Likewise, no significant differences in interictal serum levels of CGRP, VIP, or PACAP were found between patients with and without PTSD; this suggests that PTSD has no direct impact on migraine biomarkers. No previous study has evaluated the consequences of PTSD on serum levels of CGRP and VIM, although the literature does include studies into the association with PACAP level. This parasympathetic peptide plays a pivotal role in neuronal circuits mediating stress response33; plasma levels of PACAP have shown a positive correlation with the severity of PTSD symptoms in women.34 Unlike in the previously cited article, our analyses were not stratified by sex, and PTSD was evaluated qualitatively (presence/absence) rather than quantitatively; our study found no differences in baseline PACAP levels.

Patients with PTSD were found to have higher numbers of cranial autonomic symptoms. Some of these, such as increased facial skin temperature35 and changes in heart rate and blood pressure, are frequent in PTSD.33 According to our results, these patients may also present higher numbers of cranial autonomic symptoms linked to headache than patients with migraine but without PTSD. However, these symptoms are highly prevalent in CM.36 Therefore, the high percentage of patients with CM in the PTSD group in our study (87%) may have biased our results. In fact, serum levels of VIP and PACAP, 2 parasympathetic peptides involved in the regulation of autonomic response,33,37 were correlated with the number of autonomic symptoms; while baseline levels of these 2 peptides were not elevated in patients with PTSD, they were elevated in those with CM.

Our study has several limitations: 1) Due to the lack of a control group, results were compared against prevalence rates of PTSD and traumatic events in the general population without migraine, which vary depending on the setting and may not be extrapolatable to our region. In any case, our results are consistent with those of previous studies. 2) Despite the possibility of a participation bias resulting in an overestimation of cases of PTSD and traumatic events, the retrospective assessment of traumatic events is subject to recall bias,32 which may at least partially compensate for the previous limitation. 3) Our sample was small, which limits the interpretation of results. However, some of our observations may constitute a starting point for future research. 4) The techniques for estimating serum neuropeptide levels are widely known to have a number of methodological issues.38 In any case, we took significant steps to minimise sample processing times, and used the same ELISA kits as those used previously by other authors. One of the strengths of this study is the fact that we recruited some patients from a primary care centre, with a view to minimising selection bias (patients attended at headache units usually have more severe migraine).

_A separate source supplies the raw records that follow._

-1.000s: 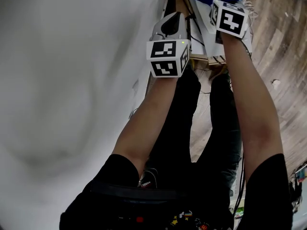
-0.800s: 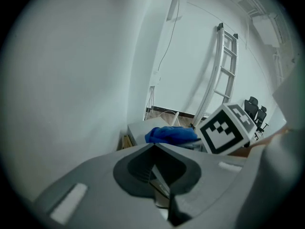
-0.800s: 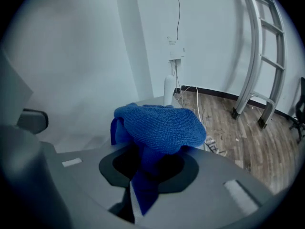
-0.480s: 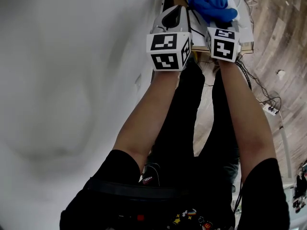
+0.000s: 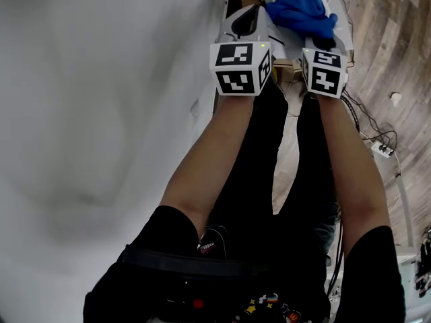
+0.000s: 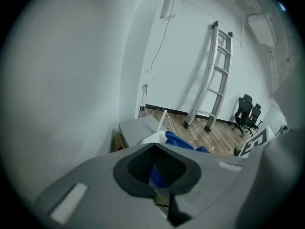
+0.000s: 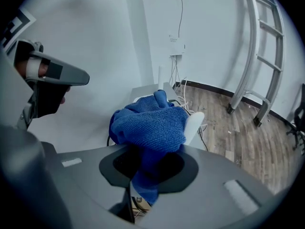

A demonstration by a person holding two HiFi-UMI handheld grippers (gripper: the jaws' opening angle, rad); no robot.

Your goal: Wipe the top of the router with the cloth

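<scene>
The blue cloth (image 7: 150,123) was clamped in the closed right gripper (image 7: 145,175) and bunched over the white router (image 7: 193,124) at 12 o'clock. The left gripper (image 6: 159,180) was held closed and empty at its 9 o'clock.

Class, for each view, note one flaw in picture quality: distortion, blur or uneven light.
Left gripper view: fisheye bows the ladder, corners go black. Right gripper view: blue cloth sharp, ladder curved. Head view: white wall washed out, softly shadowed.
</scene>
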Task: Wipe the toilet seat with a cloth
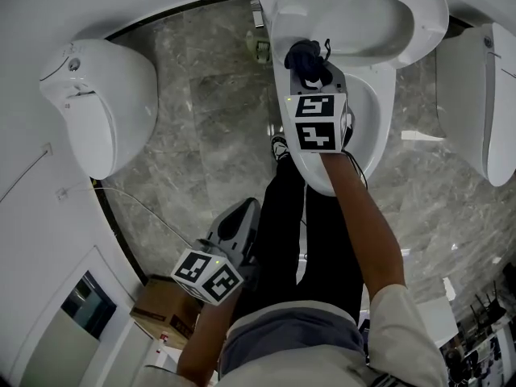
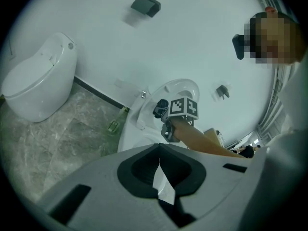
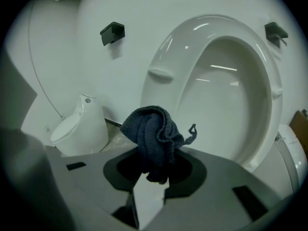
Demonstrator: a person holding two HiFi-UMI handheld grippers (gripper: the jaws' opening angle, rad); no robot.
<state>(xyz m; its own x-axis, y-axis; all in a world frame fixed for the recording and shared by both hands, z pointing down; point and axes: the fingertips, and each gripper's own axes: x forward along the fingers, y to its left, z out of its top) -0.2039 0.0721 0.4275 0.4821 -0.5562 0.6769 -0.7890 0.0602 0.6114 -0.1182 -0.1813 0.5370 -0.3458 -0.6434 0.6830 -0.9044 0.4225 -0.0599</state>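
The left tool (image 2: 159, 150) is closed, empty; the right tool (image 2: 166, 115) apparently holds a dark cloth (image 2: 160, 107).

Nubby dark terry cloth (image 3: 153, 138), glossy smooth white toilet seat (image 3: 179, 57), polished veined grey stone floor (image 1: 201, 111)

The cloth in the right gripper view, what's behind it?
Behind the cloth stands the raised seat, with the white wall beyond it. The cloth covers the seat's lower left edge, so that part cannot be seen.
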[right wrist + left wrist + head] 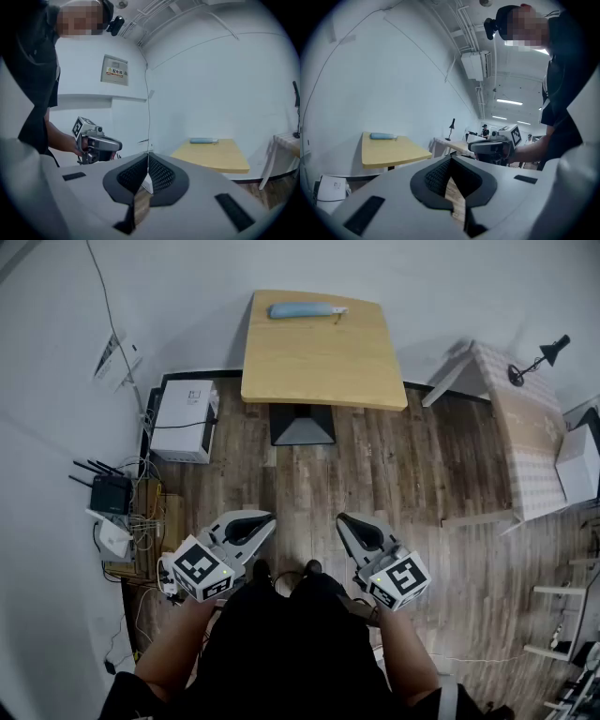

In conclusion, this study provides novel data suggesting that PTSD is frequent among patients with migraine, especially CM, also in our setting. According to our results, history of sexual abuse is surprisingly frequent among patients with RM. Although the presence of PTSD does not modify specific migraine parameters, it does have a negative impact on prognosis, as it is associated with greater numbers of comorbidities and poorer quality of life. Therefore, headache units should screen for and specifically address PTSD. Future studies with larger samples should aim to analyse the association between severe migraine and PTSD and traumatic events.

Funding

This study was funded by Instituto de Salud Carlos III, Madrid (grant FISS PI15/01285) and Instituto de Investigación Marqués de Valdecilla (IDIVAL), Santander.